What the task asks ->
Range to output from the entries below: the line containing "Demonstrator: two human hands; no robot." through the line containing "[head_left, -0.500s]". Set it down exactly, ends included, nothing else.

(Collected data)

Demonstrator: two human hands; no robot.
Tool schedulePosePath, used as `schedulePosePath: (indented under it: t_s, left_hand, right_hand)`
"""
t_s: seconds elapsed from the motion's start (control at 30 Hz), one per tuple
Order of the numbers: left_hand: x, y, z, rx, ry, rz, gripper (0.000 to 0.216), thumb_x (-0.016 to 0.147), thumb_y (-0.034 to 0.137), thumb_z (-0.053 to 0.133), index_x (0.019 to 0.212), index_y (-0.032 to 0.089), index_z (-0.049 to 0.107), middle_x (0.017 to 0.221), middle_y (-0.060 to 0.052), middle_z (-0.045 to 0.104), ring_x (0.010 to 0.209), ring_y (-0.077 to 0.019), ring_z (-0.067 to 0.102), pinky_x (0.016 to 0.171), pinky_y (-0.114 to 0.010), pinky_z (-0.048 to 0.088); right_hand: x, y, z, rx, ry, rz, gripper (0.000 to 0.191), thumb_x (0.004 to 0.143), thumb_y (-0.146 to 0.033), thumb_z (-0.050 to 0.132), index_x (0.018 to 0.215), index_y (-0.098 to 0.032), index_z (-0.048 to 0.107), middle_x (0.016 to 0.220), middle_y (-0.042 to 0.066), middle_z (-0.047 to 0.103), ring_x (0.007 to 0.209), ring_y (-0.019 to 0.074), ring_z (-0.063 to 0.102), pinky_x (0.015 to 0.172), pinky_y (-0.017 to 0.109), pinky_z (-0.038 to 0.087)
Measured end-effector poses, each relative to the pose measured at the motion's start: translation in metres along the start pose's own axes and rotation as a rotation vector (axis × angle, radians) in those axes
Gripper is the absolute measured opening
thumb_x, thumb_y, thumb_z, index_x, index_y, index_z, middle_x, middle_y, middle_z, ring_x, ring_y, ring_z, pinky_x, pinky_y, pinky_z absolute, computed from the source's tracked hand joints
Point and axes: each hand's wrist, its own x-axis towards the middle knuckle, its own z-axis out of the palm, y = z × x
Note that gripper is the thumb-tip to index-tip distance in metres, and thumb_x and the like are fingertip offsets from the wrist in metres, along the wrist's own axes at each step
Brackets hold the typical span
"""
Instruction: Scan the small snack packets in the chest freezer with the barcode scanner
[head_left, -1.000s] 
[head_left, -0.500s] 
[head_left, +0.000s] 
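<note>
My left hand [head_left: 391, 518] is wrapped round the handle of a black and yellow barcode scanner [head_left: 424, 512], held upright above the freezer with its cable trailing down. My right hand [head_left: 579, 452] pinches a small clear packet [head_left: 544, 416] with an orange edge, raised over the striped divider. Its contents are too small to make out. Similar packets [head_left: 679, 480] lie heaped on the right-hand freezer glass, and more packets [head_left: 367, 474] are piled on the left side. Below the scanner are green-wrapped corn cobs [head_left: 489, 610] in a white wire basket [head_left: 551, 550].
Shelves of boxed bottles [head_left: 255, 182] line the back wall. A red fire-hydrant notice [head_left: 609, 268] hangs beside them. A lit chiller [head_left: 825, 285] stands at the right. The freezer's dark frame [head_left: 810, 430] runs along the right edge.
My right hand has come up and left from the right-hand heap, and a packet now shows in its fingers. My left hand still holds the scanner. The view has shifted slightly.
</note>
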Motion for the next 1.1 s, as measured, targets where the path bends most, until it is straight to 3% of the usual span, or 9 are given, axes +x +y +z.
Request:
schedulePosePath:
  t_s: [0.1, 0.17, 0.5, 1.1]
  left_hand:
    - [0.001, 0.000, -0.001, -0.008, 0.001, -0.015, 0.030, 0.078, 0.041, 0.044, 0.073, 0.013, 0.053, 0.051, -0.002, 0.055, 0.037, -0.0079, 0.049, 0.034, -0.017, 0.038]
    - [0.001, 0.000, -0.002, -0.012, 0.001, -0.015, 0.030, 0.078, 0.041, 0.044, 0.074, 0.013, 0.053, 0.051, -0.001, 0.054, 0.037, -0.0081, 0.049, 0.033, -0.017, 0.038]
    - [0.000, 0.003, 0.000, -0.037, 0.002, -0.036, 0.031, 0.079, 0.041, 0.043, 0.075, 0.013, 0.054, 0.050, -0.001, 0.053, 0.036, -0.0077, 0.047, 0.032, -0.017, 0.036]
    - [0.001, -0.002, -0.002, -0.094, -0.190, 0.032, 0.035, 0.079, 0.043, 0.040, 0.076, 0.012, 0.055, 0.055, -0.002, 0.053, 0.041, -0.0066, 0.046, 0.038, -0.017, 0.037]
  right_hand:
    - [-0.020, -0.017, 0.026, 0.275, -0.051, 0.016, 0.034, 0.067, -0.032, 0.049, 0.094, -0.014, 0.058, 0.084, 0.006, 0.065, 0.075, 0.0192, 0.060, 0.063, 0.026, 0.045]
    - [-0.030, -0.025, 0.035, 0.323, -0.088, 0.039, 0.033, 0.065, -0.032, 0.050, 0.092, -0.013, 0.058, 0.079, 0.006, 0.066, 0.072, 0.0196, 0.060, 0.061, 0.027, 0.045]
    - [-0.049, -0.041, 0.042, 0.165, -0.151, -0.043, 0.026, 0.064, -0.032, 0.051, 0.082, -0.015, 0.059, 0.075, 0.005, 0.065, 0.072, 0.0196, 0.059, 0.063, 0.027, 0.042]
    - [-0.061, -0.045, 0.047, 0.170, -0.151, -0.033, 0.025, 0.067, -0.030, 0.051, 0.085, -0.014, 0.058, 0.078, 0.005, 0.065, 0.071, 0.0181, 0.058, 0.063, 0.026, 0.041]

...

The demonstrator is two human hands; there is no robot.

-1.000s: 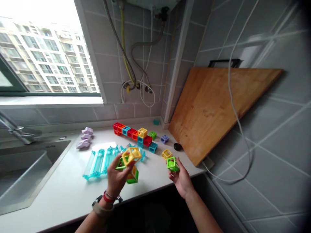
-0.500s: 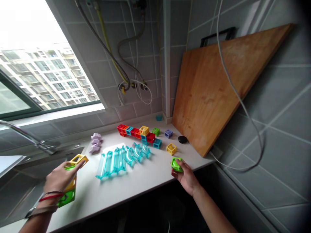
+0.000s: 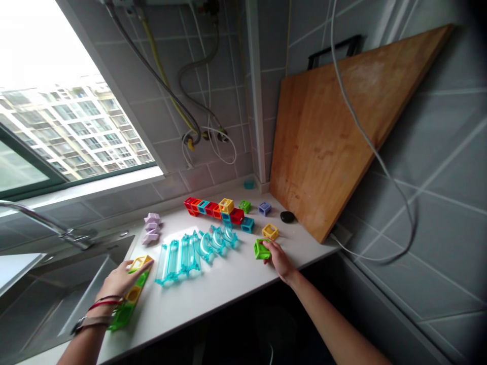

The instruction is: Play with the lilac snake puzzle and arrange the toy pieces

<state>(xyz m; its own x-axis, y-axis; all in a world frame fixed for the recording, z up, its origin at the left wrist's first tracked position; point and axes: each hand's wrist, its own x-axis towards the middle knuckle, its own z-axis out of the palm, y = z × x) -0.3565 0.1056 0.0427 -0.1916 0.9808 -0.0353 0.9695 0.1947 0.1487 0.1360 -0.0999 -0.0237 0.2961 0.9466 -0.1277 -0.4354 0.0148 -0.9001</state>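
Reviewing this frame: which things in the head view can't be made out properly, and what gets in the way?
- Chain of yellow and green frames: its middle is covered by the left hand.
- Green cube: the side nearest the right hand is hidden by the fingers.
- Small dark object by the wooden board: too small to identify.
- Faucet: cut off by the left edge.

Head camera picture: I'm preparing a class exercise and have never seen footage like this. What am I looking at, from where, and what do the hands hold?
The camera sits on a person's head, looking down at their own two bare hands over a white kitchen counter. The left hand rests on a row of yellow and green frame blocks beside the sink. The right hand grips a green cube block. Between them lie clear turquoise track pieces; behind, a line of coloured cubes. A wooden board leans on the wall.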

Response to the exercise ->
Demonstrator: two human hands; no robot.
Tool schedulePosePath, used as `schedulePosePath: (indented under it: t_s, left_hand, right_hand)`
"""
t_s: seconds elapsed from the motion's start (control at 30 Hz), one per tuple
Order of the numbers: left_hand: x, y, z, rx, ry, rz, gripper (0.000 to 0.216), thumb_x (-0.016 to 0.147), thumb_y (-0.034 to 0.137), thumb_z (-0.053 to 0.133), index_x (0.019 to 0.212), index_y (-0.032 to 0.089), index_z (-0.049 to 0.107), middle_x (0.017 to 0.221), middle_y (-0.060 to 0.052), middle_z (-0.045 to 0.104), ring_x (0.010 to 0.209), ring_y (-0.077 to 0.019), ring_z (-0.067 to 0.102), pinky_x (0.016 to 0.171), pinky_y (-0.114 to 0.010), pinky_z (-0.048 to 0.088); right_hand: x, y, z, rx, ry, rz, gripper (0.000 to 0.191), thumb_x (0.004 to 0.143), thumb_y (-0.146 to 0.033), thumb_z (-0.050 to 0.132), index_x (0.018 to 0.215), index_y (-0.098 to 0.032), index_z (-0.048 to 0.107), middle_x (0.016 to 0.220), middle_y (-0.042 to 0.066), middle_z (-0.047 to 0.103), ring_x (0.007 to 0.209), ring_y (-0.019 to 0.074), ring_z (-0.063 to 0.102), pinky_x (0.015 to 0.172), pinky_y (-0.017 to 0.109), pinky_z (-0.038 to 0.087)
Measured end-effector poses, each relative to the pose measured at the motion's start: translation in metres along the start pose's own axes and rotation as a rotation vector (axis × angle, radians) in those axes
Gripper is the absolute measured opening
thumb_x, thumb_y, thumb_z, index_x, index_y, index_z, middle_x, middle_y, middle_z, ring_x, ring_y, ring_z, pinky_x, pinky_y, pinky_z absolute, computed from the source's tracked hand joints
Point and axes: each hand's wrist, its own x-axis towards the middle knuckle, its own z-axis out of the palm, y = z × x
Note that gripper is the thumb-tip to index-tip distance in metres, and thumb_x and the like are fingertip offsets from the wrist in metres, along the wrist's own axes at each step
Brackets hold the typical span
"""
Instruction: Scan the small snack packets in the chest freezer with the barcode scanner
[head_left, -1.000s] 
[head_left, -0.500s] 

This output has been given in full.